For a moment I had to remind myself that Mrs Pearlman was very much dead. I stared at her face and could scarcely believe she could no longer talk or smile, because she looked for all the world as if she were in a deep sleep and might wake up at any moment.
Lesley caught my eye. ‘Let’s pop her teeth back in, shall we?’ she said, reaching for Mrs Pearlman’s dentures.
I’d been taught the theory of laying out a patient in school, but putting it into practice was another thing entirely.
Lesley opened Mrs Pearlman’s mouth gently and inserted the false teeth effortlessly, before flashing me a sympathetic smile. ‘There now, she looks better already,’ she said. ‘Once, I had to lay out a man whose body was cold and rigor mortis had started to set in. It took the strength of two of us to prise open his jaw and squeeze his dentures back in place!’

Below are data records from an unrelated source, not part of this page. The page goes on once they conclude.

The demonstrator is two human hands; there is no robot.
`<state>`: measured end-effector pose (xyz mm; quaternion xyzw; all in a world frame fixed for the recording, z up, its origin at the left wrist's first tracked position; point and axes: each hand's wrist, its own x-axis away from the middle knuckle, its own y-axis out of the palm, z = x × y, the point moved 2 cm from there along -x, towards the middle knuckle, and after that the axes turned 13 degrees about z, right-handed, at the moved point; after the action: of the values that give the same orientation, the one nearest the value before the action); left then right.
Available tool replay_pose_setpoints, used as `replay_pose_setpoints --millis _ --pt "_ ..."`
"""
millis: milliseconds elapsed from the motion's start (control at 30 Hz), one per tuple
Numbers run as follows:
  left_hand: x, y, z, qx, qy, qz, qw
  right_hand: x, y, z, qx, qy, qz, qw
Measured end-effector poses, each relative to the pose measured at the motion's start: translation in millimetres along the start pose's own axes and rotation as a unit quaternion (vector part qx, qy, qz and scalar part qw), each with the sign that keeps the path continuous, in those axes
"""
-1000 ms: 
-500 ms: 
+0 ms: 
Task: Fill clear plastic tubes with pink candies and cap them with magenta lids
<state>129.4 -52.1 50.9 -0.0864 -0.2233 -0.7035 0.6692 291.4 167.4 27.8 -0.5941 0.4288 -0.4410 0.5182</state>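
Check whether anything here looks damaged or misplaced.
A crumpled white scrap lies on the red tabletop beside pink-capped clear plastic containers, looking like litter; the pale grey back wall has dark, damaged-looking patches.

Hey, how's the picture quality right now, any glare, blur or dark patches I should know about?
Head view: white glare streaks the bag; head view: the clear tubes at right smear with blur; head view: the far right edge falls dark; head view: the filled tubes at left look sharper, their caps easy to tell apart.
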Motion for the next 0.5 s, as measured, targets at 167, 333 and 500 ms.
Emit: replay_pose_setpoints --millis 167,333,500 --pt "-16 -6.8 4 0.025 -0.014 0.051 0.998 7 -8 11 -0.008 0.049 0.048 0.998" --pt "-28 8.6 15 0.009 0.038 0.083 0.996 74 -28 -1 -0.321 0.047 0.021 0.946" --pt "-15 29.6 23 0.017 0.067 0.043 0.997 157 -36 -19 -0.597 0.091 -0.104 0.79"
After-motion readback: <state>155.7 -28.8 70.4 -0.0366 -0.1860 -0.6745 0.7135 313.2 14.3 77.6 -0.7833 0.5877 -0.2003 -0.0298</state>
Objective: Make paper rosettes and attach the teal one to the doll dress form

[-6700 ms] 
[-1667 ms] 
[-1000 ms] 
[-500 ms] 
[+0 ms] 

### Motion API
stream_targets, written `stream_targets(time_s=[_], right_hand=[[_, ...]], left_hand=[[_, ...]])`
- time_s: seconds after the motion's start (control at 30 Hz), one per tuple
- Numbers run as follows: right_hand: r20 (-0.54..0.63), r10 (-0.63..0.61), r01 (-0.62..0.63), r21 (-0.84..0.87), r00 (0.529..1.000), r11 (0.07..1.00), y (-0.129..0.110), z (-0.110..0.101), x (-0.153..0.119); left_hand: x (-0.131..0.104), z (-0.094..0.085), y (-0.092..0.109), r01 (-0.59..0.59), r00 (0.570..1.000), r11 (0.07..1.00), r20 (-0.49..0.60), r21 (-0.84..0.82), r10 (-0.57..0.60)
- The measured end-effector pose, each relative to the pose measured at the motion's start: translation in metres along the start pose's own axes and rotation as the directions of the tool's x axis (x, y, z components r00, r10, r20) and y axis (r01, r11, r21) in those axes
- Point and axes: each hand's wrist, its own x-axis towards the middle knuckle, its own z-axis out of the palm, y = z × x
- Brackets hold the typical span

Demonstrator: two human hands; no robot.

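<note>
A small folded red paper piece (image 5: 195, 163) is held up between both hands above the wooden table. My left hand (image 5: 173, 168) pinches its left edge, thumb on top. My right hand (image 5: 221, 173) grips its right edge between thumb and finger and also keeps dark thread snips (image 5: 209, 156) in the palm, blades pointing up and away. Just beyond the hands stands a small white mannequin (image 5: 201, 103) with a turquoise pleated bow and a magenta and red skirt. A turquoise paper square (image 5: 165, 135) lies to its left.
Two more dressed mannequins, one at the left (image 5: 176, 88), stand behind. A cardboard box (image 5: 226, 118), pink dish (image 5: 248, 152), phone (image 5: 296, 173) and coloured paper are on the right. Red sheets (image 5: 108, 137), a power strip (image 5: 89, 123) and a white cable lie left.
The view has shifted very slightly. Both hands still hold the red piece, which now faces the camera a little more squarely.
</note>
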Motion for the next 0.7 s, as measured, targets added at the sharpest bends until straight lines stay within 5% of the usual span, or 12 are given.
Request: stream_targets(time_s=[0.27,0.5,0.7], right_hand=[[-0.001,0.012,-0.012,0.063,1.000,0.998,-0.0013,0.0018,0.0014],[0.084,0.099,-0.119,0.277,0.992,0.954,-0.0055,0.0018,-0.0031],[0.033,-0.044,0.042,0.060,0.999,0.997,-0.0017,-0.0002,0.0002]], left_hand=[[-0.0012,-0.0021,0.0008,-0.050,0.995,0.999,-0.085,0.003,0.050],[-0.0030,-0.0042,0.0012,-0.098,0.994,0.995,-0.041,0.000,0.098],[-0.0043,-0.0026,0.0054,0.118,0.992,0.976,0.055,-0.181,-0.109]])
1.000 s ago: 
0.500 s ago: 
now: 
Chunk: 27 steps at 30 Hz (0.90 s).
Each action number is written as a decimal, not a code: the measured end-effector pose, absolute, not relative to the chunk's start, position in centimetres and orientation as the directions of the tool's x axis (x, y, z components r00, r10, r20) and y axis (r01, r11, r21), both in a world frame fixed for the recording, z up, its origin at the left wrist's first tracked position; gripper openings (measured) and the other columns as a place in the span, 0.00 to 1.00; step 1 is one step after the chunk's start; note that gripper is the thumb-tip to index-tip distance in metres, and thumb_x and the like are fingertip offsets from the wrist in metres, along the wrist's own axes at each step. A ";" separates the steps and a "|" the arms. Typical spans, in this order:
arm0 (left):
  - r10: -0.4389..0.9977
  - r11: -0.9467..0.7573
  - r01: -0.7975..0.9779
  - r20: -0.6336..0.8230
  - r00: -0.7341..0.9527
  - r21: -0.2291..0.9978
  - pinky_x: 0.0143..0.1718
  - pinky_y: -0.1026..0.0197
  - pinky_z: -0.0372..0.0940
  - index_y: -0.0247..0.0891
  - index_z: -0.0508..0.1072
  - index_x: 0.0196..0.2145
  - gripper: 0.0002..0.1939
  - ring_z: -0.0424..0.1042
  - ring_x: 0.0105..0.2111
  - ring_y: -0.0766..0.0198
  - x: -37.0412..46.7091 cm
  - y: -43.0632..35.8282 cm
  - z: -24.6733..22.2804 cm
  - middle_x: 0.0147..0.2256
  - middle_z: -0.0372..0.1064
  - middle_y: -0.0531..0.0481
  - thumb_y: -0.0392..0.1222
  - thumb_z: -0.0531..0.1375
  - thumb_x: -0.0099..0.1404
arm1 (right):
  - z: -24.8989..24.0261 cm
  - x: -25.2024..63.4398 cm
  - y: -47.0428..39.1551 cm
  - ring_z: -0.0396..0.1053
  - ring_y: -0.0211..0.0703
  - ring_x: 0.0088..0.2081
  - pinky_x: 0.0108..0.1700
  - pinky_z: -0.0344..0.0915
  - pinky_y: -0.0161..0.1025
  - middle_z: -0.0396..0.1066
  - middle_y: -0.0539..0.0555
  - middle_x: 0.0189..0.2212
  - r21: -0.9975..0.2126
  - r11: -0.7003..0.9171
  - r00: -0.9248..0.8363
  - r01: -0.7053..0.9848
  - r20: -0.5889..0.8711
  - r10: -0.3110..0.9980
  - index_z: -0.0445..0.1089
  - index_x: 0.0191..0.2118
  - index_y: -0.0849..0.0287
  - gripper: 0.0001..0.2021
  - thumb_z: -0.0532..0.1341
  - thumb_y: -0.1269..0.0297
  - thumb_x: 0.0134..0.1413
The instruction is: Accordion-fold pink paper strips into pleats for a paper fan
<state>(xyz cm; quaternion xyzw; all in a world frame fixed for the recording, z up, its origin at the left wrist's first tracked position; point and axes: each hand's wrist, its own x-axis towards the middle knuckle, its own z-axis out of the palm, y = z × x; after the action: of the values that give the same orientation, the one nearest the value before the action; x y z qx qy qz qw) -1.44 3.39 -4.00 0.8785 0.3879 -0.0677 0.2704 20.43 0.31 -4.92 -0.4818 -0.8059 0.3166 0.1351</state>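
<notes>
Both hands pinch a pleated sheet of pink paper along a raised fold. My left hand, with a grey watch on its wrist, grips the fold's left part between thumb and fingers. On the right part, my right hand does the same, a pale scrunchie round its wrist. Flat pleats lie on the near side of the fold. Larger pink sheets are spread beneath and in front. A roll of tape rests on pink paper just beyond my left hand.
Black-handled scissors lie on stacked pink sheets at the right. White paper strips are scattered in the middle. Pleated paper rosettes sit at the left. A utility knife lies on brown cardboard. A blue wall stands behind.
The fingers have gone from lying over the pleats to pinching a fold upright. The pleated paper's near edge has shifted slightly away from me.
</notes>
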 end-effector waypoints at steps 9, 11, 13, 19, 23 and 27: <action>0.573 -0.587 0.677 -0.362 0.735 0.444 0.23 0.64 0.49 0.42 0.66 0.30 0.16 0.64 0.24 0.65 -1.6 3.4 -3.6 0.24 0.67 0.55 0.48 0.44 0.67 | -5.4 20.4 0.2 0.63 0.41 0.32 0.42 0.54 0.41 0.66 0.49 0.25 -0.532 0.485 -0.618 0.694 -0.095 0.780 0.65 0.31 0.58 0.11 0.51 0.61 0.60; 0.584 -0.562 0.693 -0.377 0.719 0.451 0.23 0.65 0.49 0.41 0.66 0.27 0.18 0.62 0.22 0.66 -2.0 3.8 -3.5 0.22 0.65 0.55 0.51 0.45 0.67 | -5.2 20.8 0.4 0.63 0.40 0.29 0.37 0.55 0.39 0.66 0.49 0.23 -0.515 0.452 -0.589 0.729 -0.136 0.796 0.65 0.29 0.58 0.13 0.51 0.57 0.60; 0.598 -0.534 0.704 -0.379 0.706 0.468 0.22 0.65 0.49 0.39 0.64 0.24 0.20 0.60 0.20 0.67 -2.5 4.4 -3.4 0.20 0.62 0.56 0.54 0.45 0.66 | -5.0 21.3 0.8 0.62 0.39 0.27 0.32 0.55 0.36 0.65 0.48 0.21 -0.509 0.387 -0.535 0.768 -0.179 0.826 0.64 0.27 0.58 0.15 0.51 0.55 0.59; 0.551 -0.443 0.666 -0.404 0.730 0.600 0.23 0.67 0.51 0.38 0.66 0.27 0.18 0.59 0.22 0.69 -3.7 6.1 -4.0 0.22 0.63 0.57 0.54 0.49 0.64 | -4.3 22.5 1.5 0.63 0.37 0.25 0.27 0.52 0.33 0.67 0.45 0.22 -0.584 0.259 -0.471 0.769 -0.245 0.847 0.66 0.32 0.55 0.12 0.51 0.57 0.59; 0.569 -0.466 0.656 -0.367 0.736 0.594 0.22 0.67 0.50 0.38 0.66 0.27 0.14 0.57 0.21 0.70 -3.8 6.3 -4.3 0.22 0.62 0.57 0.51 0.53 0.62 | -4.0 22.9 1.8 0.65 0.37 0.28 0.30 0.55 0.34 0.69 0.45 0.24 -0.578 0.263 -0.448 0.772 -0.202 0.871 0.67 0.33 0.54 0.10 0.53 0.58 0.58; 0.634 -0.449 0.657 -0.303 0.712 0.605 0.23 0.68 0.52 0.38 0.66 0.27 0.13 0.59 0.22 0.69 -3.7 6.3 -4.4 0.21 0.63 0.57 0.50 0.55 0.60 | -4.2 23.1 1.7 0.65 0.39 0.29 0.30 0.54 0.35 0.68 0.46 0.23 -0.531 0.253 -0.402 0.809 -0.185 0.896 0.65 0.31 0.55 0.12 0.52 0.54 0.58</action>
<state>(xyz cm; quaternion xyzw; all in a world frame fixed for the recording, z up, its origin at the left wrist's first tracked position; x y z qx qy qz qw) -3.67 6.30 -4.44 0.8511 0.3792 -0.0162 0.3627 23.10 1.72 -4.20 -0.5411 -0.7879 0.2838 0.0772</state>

I smiled gamely, and Lesley kept talking. ‘How about we pop a little label on her toe?’
Lesley picked up the brown label upon which she wrote ‘Moran Pearlman’ and her dates of birth and death. I calculated she had been seventy-six years of age, and was glad she had lived a long life. ‘Here, Linda, this needs tying around her big toe,’ Lesley said, placing the label in my hand and giving me a nudge of encouragement as I got to work.